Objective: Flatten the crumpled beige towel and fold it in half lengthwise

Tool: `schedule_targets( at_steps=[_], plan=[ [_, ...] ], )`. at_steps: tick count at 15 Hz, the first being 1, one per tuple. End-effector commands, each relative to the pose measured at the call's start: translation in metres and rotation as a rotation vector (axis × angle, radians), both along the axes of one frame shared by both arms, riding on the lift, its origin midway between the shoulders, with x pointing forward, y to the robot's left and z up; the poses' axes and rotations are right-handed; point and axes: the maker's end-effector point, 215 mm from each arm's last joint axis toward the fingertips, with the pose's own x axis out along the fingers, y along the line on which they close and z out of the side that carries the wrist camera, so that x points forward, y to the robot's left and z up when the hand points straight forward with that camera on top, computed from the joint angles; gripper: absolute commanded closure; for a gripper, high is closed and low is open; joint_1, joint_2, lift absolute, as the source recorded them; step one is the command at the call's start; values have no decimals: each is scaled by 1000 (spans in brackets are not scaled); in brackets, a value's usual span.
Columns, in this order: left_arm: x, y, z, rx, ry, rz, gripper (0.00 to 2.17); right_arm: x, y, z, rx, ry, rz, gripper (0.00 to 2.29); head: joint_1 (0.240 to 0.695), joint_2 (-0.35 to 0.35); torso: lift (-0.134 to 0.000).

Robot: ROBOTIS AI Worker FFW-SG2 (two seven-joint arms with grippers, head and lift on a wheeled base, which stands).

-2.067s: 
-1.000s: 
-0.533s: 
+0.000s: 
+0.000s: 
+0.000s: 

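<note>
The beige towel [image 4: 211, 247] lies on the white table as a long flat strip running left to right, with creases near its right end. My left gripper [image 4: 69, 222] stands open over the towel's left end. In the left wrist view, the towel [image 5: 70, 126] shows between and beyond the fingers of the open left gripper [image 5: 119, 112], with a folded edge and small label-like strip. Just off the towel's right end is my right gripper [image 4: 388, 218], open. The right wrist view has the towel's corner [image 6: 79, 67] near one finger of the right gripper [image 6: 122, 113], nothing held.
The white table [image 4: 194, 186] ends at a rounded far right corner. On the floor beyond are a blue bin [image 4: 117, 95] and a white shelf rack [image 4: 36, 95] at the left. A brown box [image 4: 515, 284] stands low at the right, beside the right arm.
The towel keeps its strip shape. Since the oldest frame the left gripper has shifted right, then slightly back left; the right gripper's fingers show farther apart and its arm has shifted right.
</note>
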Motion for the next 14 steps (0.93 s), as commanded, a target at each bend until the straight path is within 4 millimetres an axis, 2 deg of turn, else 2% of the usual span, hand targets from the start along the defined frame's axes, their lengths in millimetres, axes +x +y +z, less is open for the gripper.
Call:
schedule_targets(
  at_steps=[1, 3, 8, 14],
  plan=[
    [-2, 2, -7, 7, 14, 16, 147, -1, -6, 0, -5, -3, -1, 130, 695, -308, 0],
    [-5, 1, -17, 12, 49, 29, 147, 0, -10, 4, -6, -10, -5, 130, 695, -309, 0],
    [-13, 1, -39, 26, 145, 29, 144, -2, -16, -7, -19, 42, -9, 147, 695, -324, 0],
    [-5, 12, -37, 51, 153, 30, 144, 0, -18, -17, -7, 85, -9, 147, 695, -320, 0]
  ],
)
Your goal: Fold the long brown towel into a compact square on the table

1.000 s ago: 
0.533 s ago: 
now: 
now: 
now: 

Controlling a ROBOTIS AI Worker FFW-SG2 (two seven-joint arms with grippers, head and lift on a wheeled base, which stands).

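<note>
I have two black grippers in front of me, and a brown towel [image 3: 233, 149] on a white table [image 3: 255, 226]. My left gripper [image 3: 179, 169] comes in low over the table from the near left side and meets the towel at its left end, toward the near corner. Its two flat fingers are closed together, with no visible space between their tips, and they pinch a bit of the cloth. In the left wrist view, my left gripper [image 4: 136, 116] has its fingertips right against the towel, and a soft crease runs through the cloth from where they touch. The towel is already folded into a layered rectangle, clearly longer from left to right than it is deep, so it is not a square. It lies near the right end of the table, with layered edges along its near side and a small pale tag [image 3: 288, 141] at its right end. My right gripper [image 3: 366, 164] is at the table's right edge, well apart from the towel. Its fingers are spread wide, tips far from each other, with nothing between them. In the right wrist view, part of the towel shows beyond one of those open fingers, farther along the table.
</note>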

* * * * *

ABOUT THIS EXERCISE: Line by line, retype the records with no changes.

SOLUTION TO THIS EXERCISE:
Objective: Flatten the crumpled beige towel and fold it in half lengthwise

Tool: `schedule_targets( at_steps=[_], plan=[ [_, ...] ], )`. at_steps: tick count at 15 Hz, the first being 1, one per tuple. End-effector commands, each relative to the pose measured at the call's start: translation in metres and rotation as a rotation vector (axis × angle, radians), both along the axes of one frame shared by both arms, riding on the lift, its origin midway between the shoulders, with x pointing forward, y to the robot's left and z up; the poses' axes and rotations are right-handed; point and axes: the maker's end-effector point, 215 mm from each arm's last joint axis toward the fingertips, with the pose's own x axis out along the fingers, y along the line on which they close and z out of the side that carries the wrist camera, so that x points forward, y to the robot's left and z up when the hand points straight forward with that camera on top, computed from the joint angles; gripper: absolute commanded closure; for a gripper, high is closed and low is open; joint_1, joint_2, lift absolute, as the source recorded them; step one is the command at the call's start; values have no decimals: each is scaled by 1000 (spans in brackets are not scaled); in brackets, a value's usual span.
Columns, in this order: left_arm: x, y, z, rx, ry, rz, gripper (0.00 to 2.17); right_arm: x, y, z, rx, ry, rz, gripper (0.00 to 2.29); head: joint_1 (0.240 to 0.695), joint_2 (-0.35 to 0.35); torso: lift (-0.134 to 0.000).

Robot: ROBOTIS AI Worker FFW-SG2 (two seven-joint arms with grippers, head and lift on a wheeled base, which stands).

-2.067s: 
-1.000s: 
-0.533s: 
+0.000s: 
+0.000s: 
+0.000s: 

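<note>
The beige towel [image 4: 211, 247] lies on the white table as a long flat strip running left to right, with creases near its right end. My left gripper [image 4: 69, 222] stands open over the towel's left end. In the left wrist view, the towel [image 5: 70, 126] shows between and beyond the fingers of the open left gripper [image 5: 119, 112], with a folded edge and small label-like strip. Just off the towel's right end is my right gripper [image 4: 388, 218], open. The right wrist view has the towel's corner [image 6: 79, 67] near one finger of the right gripper [image 6: 122, 113], nothing held.
The white table [image 4: 194, 186] ends at a rounded far right corner. On the floor beyond are a blue bin [image 4: 117, 95] and a white shelf rack [image 4: 36, 95] at the left. A brown box [image 4: 515, 284] stands low at the right, beside the right arm.
The towel keeps its strip shape. Since the oldest frame the left gripper has shifted right, then slightly back left; the right gripper's fingers show farther apart and its arm has shifted right.
</note>
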Motion for the next 14 steps (0.93 s), as commanded, a target at each bend until the straight path is within 4 millimetres an axis, 2 deg of turn, else 2% of the usual span, hand targets from the start along the defined frame's axes, their lengths in millimetres, axes +x +y +z, less is open for the gripper.
Call:
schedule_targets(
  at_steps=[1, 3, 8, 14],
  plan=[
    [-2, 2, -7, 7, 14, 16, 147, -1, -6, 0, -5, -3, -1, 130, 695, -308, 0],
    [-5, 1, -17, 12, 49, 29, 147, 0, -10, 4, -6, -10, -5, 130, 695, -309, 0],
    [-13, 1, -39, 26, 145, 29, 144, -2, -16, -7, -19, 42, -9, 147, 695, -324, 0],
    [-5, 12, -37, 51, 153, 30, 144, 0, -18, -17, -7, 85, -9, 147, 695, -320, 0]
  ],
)
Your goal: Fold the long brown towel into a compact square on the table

1.000 s ago: 
0.533 s ago: 
now: 
now: 
now: 

Controlling a ROBOTIS AI Worker FFW-SG2 (two seven-joint arms with grippers, head and lift on a wheeled base, which stands).

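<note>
I have two black grippers in front of me, and a brown towel [image 3: 233, 149] on a white table [image 3: 255, 226]. My left gripper [image 3: 179, 169] comes in low over the table from the near left side and meets the towel at its left end, toward the near corner. Its two flat fingers are closed together, with no visible space between their tips, and they pinch a bit of the cloth. In the left wrist view, my left gripper [image 4: 136, 116] has its fingertips right against the towel, and a soft crease runs through the cloth from where they touch. The towel is already folded into a layered rectangle, clearly longer from left to right than it is deep, so it is not a square. It lies near the right end of the table, with layered edges along its near side and a small pale tag [image 3: 288, 141] at its right end. My right gripper [image 3: 366, 164] is at the table's right edge, well apart from the towel. Its fingers are spread wide, tips far from each other, with nothing between them. In the right wrist view, part of the towel shows beyond one of those open fingers, farther along the table.
</note>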

Nothing remains to be done, and the exercise is complete.